The feds busted a "sophisticated" brothel network that serviced politicians, pharma executives, and other high-profile clientele.
Moments after the bust was announced, online forums for escort services erupted with worry.
Clients worried that they would be arrested, while others urged people to "shut the fuck up and lawyer up."
Hours after federal prosecutors busted a high-end brothel network — one that allegedly serviced politicians, pharmaceutical executives, military officers, and other high-profile clientele around Virginia and Boston — online forums for escort services erupted into chaos.
"Are we at risk?" one user wrote in a thread related to one of the brothels, located in Boston.
Users on the forum — on which people rate their experience using escort services — quickly noticed this week that the alleged brothel's website had been taken down.
"What precautions should we take? Do they intend to go after clients? The language on the news and the document shared seems unclear on that. I'm very worried and scared right now," one user said.
The Justice Department announced charges Wednesday against three defendants accused of operating a "sophisticated" brothel network in the Boston area and in eastern Virginia. The defendants — Han Lee, James Lee, and Junmyung Lee — were charged with conspiracy to coerce and entice to travel to engage in illegal sexual activity.
Federal prosecutors allege that the defendants primarily advertised the brothels using two websites: bostontopten10.com and browneyesgirlsva.blog. The websites featured nude and semi-nude photos of Asian models and offered "appointments" to meet with the women.
Lawyers for Han Lee and Junmyung Lee did not immediately respond to Insider's request for comment. Attorney information for James Lee was not immediately available.
Online forum users started to worry
One user posted a comment titled, "I am scared," in a thread related to Boston Top 10, writing, "So with this new of Btt I am kinda scare that I will get arrested and my name being outed and my loss if my job."
"Did BTT get busted?!" another user wrote.
"Assume that's who it is," someone replied. "Similar way it happened with BAD I guess," they added, an apparent reference to a sex-trafficking ring that was shut down by the feds in Georgia. "I haven't used BTT in a while but my info was probably given up like with BAD."
The mood was similar in a subreddit for escort clients.
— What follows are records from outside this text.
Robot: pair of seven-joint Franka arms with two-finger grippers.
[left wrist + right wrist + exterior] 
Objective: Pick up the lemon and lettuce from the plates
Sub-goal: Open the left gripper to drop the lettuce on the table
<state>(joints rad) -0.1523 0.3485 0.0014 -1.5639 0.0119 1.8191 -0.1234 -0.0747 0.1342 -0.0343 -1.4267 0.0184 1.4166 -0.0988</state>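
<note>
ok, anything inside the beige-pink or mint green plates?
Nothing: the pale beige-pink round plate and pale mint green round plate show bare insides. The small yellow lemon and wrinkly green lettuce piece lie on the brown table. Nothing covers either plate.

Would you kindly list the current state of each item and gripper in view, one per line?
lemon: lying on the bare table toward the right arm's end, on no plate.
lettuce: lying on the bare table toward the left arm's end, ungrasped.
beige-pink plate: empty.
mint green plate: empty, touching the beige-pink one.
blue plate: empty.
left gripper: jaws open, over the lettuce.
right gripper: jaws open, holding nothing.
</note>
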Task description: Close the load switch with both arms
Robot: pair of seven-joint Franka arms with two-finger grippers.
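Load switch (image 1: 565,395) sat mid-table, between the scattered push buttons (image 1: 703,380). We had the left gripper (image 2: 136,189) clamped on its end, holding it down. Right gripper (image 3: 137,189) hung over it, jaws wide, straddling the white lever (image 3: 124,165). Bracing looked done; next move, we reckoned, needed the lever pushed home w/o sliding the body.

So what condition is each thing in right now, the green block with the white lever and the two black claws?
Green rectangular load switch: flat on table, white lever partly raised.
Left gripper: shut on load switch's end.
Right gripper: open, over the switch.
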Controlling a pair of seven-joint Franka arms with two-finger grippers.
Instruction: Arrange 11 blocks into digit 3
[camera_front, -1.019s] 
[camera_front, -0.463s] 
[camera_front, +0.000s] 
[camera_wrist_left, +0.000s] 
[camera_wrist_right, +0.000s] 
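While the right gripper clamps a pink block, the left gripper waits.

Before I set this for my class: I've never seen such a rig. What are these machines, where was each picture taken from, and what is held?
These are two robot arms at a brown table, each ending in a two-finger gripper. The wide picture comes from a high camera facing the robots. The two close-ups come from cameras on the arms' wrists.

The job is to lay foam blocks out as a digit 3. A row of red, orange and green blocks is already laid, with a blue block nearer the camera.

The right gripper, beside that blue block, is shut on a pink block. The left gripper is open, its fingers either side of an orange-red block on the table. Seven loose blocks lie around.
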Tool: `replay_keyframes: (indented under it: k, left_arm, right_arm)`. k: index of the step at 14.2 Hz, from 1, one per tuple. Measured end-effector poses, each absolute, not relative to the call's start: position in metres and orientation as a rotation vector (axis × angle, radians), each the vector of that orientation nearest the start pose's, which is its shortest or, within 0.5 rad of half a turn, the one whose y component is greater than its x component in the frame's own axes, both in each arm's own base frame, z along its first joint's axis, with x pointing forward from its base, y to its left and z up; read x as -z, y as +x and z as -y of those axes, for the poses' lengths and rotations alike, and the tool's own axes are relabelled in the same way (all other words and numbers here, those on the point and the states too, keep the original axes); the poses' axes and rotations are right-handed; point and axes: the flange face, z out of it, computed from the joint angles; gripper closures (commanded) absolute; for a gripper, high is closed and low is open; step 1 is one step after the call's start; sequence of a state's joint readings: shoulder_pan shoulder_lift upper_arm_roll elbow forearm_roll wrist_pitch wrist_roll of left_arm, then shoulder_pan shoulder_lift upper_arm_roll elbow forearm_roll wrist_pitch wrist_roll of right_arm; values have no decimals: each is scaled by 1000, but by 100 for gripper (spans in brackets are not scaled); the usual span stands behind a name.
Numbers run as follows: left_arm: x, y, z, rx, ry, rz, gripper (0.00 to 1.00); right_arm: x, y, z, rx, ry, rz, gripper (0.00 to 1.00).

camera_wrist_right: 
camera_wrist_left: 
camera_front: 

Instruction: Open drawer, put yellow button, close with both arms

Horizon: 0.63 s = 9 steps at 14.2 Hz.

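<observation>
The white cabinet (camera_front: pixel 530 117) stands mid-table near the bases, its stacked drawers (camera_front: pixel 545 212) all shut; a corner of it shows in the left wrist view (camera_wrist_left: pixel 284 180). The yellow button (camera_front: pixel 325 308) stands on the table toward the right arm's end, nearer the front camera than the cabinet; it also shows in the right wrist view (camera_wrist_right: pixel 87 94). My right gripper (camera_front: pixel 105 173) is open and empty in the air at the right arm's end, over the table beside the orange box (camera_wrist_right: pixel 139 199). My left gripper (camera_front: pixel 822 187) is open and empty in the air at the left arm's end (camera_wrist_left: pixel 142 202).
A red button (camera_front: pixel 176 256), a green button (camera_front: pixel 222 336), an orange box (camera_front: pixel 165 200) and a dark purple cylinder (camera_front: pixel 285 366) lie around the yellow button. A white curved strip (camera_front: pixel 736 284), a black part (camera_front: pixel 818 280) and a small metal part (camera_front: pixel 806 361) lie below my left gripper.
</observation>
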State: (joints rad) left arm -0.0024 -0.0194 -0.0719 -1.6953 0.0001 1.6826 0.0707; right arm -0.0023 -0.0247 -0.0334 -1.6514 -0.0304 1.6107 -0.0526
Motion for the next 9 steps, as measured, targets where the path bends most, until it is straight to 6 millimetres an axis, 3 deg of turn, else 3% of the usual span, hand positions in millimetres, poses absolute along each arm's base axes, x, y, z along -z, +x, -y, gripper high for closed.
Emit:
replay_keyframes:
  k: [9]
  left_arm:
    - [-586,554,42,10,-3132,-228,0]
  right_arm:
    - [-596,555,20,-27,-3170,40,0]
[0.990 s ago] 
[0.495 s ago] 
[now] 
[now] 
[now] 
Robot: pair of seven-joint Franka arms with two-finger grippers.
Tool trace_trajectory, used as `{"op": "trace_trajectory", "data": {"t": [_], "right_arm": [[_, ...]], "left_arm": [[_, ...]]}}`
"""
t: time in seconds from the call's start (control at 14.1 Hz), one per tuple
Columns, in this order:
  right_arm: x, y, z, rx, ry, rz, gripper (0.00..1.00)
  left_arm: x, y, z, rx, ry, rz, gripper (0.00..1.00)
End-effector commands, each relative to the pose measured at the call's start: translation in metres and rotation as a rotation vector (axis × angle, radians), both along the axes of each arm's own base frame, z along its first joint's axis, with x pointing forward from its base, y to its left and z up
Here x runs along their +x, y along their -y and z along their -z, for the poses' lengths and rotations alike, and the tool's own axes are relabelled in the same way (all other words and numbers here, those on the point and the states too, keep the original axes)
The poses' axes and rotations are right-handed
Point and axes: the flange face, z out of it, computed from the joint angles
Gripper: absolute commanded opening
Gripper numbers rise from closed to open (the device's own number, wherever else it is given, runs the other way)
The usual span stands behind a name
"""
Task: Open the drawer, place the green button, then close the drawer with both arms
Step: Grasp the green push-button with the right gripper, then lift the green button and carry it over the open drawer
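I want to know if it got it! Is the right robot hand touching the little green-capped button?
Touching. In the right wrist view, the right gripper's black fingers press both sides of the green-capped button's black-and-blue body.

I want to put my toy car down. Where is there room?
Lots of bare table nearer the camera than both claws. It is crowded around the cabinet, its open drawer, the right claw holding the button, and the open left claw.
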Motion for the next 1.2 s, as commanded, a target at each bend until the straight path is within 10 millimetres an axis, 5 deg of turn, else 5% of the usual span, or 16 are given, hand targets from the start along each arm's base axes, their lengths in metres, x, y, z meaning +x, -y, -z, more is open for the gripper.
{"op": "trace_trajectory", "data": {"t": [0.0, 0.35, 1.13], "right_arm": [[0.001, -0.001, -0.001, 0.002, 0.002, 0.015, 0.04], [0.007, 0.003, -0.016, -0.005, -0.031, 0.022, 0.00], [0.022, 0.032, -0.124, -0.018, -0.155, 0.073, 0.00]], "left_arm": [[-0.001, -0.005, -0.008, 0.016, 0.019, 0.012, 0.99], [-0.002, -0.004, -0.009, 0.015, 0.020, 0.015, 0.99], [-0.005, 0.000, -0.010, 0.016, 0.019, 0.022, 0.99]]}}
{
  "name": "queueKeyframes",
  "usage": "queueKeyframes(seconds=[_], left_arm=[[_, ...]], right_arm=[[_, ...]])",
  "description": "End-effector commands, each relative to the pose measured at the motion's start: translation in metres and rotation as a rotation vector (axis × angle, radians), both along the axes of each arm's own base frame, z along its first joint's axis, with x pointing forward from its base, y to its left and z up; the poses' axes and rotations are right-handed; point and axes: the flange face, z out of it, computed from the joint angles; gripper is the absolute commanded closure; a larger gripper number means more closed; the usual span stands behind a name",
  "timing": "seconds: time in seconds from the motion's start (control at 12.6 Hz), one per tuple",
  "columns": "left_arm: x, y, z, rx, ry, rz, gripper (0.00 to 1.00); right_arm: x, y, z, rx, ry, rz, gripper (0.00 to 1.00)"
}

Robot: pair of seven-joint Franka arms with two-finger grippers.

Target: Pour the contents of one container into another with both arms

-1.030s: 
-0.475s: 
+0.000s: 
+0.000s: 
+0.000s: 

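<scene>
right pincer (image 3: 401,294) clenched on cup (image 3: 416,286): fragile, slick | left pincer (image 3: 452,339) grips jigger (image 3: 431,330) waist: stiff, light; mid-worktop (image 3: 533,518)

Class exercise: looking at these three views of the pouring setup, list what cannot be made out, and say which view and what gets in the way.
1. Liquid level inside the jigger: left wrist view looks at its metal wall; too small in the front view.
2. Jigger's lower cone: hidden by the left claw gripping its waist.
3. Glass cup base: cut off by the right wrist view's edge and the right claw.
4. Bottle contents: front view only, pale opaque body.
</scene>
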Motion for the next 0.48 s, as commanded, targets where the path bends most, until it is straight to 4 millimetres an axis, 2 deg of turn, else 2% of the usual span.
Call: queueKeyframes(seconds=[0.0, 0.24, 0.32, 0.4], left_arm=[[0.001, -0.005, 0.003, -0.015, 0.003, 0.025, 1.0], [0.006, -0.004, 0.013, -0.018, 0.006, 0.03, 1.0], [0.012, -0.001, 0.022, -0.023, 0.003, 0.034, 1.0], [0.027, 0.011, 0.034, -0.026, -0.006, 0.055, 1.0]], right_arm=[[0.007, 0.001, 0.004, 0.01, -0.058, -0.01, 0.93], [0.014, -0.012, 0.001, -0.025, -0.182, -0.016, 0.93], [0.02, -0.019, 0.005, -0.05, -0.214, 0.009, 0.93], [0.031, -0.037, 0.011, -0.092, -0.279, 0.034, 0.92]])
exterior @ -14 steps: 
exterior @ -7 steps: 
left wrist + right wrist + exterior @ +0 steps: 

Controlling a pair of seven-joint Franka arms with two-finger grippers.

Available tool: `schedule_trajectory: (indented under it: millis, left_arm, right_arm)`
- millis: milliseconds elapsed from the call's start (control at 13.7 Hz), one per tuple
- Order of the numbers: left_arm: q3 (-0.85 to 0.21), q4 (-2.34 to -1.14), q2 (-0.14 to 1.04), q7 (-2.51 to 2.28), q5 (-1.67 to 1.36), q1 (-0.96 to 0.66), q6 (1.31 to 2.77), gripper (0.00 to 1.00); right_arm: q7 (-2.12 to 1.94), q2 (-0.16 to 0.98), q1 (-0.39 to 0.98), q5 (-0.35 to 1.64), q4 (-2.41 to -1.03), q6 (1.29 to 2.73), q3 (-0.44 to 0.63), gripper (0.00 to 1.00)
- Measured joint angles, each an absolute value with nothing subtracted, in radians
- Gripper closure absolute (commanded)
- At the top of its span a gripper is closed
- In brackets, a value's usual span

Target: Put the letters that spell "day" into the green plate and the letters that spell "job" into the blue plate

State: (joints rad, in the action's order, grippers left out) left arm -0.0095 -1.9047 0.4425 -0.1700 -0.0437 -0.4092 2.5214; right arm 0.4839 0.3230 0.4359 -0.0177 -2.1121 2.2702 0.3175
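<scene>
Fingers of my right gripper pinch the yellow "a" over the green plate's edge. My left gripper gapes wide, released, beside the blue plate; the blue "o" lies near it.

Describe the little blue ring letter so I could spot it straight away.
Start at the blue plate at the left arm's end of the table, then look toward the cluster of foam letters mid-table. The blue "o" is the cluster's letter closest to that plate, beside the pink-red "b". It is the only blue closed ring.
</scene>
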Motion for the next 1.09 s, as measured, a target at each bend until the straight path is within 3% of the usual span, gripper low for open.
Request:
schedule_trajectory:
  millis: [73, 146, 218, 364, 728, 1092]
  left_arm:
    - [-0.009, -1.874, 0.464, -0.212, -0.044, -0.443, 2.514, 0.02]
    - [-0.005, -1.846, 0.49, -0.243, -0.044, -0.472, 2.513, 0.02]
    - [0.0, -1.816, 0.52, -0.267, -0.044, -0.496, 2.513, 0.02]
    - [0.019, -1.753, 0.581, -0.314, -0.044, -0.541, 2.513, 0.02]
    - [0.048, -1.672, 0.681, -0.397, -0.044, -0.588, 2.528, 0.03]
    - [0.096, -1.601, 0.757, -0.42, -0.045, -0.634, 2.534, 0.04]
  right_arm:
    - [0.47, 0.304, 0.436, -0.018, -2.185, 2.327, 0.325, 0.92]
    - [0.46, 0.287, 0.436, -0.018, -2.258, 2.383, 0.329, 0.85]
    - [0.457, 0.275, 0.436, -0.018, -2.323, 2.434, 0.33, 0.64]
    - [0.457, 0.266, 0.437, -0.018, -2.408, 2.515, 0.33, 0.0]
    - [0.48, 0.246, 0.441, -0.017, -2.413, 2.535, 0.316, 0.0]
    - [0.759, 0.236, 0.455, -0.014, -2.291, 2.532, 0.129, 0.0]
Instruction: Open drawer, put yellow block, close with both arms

"I'm really worried," wrote one user. "I have gone to them several times. They are a well reviewed place with a USASexguide thread with thousands of posts. I thought seeing well reviewed place would protect me from this."
Users also warned each other to stay mum if they were approached by law enforcement.
"As has been said several times already, if the cops show up asking questions, shut the fuck up and lawyer up," someone wrote in the Boston Top 10 forum.
Others wrote that rather than legal peril, they believe those facing the biggest risks related to the sex-trafficking bust are public-facing clients who could be embarrassed if their names get out.
"The issue is that if the list somehow becomes public, it would constitute a near fatal blow to certain people on the list," someone wrote in the Boston Top 10 forum.
"If you are, let's say, a full professor at the major university in the Boston area … or an executive at a major pharmaceutical company, or … a congressman, you will be in the deepest shit possible if your name is linked to this story, even without any formal charges against you," they wrote.
Another user noted the amount of information about clients that Boston Top 10 requested, including a selfie while holding a driver's license up to one's face; a photograph of the potential client's ID showing the name and date of birth; and a "work email verification."
"I'm glad I never participated," the user wrote in the forum after laying out the requirements.
A Justice Department spokesperson declined to comment when asked if prosecutors are planning on charging others connected to the brothel network. But the acting US attorney for the district of Massachusetts said in a news conference Wednesday that the investigation is still in its early stages.